## Work to complete:
Go through the data and copy every line in which "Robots" appears.

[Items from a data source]
------

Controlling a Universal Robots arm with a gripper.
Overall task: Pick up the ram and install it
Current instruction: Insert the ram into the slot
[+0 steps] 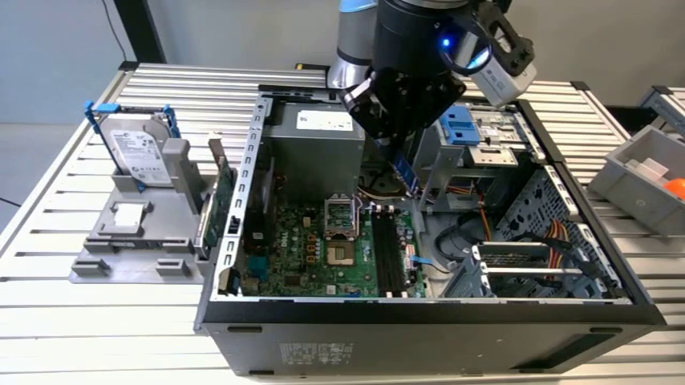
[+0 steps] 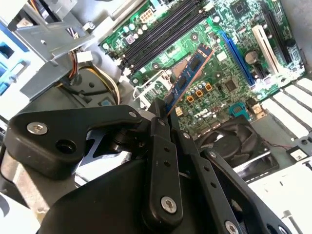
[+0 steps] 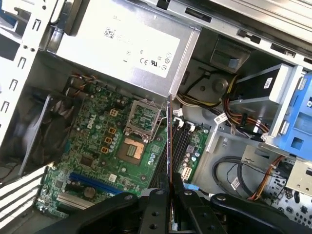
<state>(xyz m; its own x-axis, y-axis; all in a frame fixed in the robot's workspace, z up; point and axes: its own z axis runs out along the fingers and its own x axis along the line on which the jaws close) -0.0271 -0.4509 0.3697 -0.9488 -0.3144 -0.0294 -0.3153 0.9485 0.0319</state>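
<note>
Exterior view, gripper: my gripper (image 1: 394,152) hung over the open computer case (image 1: 428,325), its fingers clamped on the ram.
Exterior view, ram: the ram (image 1: 403,172) pointed down from my fingertips above the motherboard (image 1: 310,257), near the far end of the long black slots (image 1: 387,257).
Exterior view, surroundings: the hard drive (image 1: 137,148) in its blue frame stood outside the case at the exterior view's left, with the green expansion card (image 1: 220,204) between it and the case wall.
Second wrist view, gripper: my gripper (image 2: 164,108) pinched the near end of the stick from both sides.
Second wrist view, ram: the ram (image 2: 189,75), a dark blue strip with chips along it, reached out tilted over the green board, beside the slots (image 2: 161,31) and seated in none of them.
Second wrist view, gap: the free end seemed clear of the board, though I could not judge that from this angle.
First wrist view, gripper: my gripper (image 3: 169,183) was closed on the stick.
First wrist view, ram: seen edge-on, the ram (image 3: 169,141) was a thin line between the processor socket (image 3: 135,146) and the slots (image 3: 181,141), below the grey power supply (image 3: 131,44).
</note>
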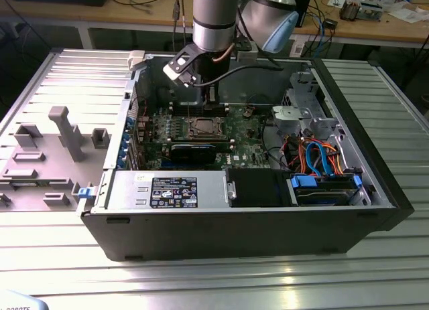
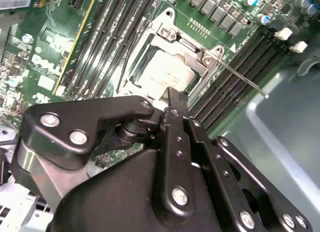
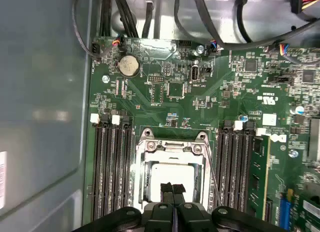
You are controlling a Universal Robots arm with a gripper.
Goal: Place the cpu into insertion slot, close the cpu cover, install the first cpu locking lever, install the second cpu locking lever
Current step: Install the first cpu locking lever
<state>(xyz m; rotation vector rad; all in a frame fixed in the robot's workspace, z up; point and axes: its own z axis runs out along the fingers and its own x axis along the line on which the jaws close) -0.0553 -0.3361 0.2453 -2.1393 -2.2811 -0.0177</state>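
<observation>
Black two-finger claw (image 3: 173,187): tips together, empty, just above the flat silvery-grey square cpu (image 3: 176,173) lying inside the silver-rimmed insertion slot (image 3: 136,167). Beside that slot a thin wire lever (image 2: 245,80) stands free. I judge seating underway; locking requires a flat chip.

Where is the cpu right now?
In the first wrist view the cpu sits in the insertion slot, between the memory slot banks, the gripper at its edge.

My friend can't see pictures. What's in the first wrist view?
The gripper, fingers shut, is close over the silvery cpu on a green board. Long dark memory slots run along both sides of it.
</observation>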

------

## Result:
Controlling a Universal Robots arm with a gripper.
You are controlling a Universal Robots arm with a gripper.

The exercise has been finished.